Scrapy 从站点下载 json-文件?
Scrapy downloading json-files from site?
我试图创建一个 scrapy 蜘蛛从站点下载一些 json 文件 -
这是我的 scrapy 蜘蛛:
(首先测试了蜘蛛 - 所以它只输出 link 到 json-文件,工作正常 - 请参见下面的注释代码)
但我想将 json 文件下载到我电脑上的文件夹中。
import scrapy
class spiderWords(scrapy.Spider):
name = 'spiderWords'
allowed_domains = ['kaikki.org']
start_urls = ['https://kaikki.org/dictionary/Spanish/words.html']
def parse(self, response):
tmpLinks = response.xpath("(//ul)[2]/li/a/@href").getall()
for l in tmpLinks:
l = response.urljoin(l)
request = scrapy.Request(l,
callback=self.parseDetails)
yield request
def parseDetails(self, response):
tmpLinks2 = response.xpath("(//ul)[2]/li/a/@href").getall()
for l2 in tmpLinks2:
l2 = response.urljoin(l2)
request = scrapy.Request(l2,
callback=self.parseDownload)
yield request
def parseDownload(self, response):
class DownfilesItem(scrapy.Item):
file_urls = scrapy.Field()
files = scrapy.Field
tmpDownloadLink = response.xpath("//p[contains(text(), 'JSON')]/a/@href").get()
tmpDownloadLink = response.urljoin(tmpDownloadLink)
item = DownfilesItem()
item['file_urls'] = tmpDownloadLink
yield item
# yield {
# "link": tmpDownloadLink,
# }
这是我在 settings.py 中所做的更改:
ITEM_PIPELINES = {
'scrapy.pipelines.files.FilesPipeline': 1,
}
IMAGES_STORE = r'C:\DOWNLOAD\DATASETS\Spanish'
但不幸的是 json 文件无法下载。
如何将 json 文件下载到定义的文件夹?
你有两个问题。
item['file_urls']
应该是一个列表。
IMAGES_STORE
应该是 FILES_STORE
import scrapy
class spiderWords(scrapy.Spider):
name = 'spiderWords'
allowed_domains = ['kaikki.org']
start_urls = ['https://kaikki.org/dictionary/Spanish/words.html']
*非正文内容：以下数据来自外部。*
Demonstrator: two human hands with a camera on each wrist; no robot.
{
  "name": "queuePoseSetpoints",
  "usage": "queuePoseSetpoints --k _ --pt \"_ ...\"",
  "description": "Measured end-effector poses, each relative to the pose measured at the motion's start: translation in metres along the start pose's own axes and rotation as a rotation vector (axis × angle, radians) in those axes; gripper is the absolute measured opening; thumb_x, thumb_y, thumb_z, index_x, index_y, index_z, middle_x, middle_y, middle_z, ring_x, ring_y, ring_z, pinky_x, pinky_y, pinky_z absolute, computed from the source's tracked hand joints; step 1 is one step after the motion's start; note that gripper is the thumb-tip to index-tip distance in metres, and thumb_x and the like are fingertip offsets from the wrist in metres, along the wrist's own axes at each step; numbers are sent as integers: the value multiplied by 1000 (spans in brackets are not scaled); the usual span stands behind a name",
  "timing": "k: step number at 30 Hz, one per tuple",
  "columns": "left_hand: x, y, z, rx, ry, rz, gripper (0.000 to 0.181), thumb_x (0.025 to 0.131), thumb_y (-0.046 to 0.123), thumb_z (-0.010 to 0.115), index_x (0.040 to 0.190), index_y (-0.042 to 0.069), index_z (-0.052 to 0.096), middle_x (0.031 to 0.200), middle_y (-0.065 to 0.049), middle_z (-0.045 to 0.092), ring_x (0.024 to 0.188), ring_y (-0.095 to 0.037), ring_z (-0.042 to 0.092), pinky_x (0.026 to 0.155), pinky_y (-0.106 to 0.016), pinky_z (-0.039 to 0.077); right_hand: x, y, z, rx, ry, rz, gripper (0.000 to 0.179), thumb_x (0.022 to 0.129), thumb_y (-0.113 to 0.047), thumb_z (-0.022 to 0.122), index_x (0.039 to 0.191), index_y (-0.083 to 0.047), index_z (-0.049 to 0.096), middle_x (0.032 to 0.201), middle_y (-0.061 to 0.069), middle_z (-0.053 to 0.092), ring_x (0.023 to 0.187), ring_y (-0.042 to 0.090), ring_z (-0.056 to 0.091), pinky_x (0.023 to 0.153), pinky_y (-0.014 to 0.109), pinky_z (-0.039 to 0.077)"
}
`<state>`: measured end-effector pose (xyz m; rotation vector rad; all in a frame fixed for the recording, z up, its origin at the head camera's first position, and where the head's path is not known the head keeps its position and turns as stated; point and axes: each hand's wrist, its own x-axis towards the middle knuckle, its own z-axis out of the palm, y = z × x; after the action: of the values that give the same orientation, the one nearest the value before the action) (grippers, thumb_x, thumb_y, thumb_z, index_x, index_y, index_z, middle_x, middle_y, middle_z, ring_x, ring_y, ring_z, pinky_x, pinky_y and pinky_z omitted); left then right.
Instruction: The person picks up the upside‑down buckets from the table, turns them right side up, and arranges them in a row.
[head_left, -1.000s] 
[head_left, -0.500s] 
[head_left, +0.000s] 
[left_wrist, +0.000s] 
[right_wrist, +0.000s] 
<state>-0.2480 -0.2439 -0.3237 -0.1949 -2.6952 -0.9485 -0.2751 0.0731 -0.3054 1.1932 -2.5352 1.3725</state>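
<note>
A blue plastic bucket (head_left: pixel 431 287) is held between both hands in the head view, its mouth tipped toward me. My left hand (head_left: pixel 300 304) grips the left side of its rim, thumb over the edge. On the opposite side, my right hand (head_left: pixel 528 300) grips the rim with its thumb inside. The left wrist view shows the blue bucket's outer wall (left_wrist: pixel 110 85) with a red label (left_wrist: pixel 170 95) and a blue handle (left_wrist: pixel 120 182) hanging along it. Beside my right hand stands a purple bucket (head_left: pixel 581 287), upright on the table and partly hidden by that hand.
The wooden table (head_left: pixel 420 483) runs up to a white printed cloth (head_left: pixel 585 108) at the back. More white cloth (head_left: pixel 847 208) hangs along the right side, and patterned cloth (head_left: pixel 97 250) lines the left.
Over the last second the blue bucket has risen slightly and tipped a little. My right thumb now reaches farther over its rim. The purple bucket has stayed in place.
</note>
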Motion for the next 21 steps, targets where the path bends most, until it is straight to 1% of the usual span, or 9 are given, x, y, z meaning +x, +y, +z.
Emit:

def parse(self, response):
tmpLinks = response.xpath("(//ul)[2]/li/a/@href").getall()
for l in tmpLinks:
l = response.urljoin(l)
request = scrapy.Request(l,
callback=self.parseDetails)
yield request
def parseDetails(self, response):
tmpLinks2 = response.xpath("(//ul)[2]/li/a/@href").getall()
for l2 in tmpLinks2:
l2 = response.urljoin(l2)
request = scrapy.Request(l2,
callback=self.parseDownload)
yield request
def parseDownload(self, response):
class DownfilesItem(scrapy.Item):
file_urls = scrapy.Field()
files = scrapy.Field()
tmpDownloadLink = response.xpath("//p[contains(text(), 'JSON')]/a/@href").get()
tmpDownloadLink = response.urljoin(tmpDownloadLink)
item = DownfilesItem()
item['file_urls'] = [tmpDownloadLink]
yield item
# yield {
# "link": tmpDownloadLink,
# }
编辑:
要设置文件名,请执行以下操作:
settings.py:
ITEM_PIPELINES = {
'yourprojectname.pipelines.ProcessPipeline': 1,
}
FILES_STORE = r'C:\DOWNLOAD\DATASETS\Spanish'
pipelines.py:
import os
from urllib.parse import unquote
from scrapy.pipelines.files import FilesPipeline
class ProcessPipeline(FilesPipeline):
def file_path(self, request, response=None, info=None, *, item=None):
file_name = os.path.basename(unquote(request.url))
return file_name
编辑 2:
正在将附加信息写入文件:
import json
import scrapy
class spiderWords(scrapy.Spider):
name = 'spiderWords'
allowed_domains = ['kaikki.org']
start_urls = ['https://kaikki.org/dictionary/Spanish/words.html']
erg = {}
def parse(self, response):
tmpLinks = response.xpath("(//ul)[2]/li/a/@href").getall()
for l in tmpLinks:
l = response.urljoin(l)
request = scrapy.Request(l, callback=self.parseDetails)
yield request
def parseDetails(self, response):
tmpLinks2 = response.xpath("(//ul)[2]/li/a/@href").getall()
for l2 in tmpLinks2:
l2 = response.urljoin(l2)
request = scrapy.Request(l2, callback=self.parseDownload)
yield request
def parseDownload(self, response):
class DownfilesItem(scrapy.Item):
file_urls = scrapy.Field()
files = scrapy.Field()
key = response.xpath('//ul[@class="breadcrumb"]/li[last()]/text()').get()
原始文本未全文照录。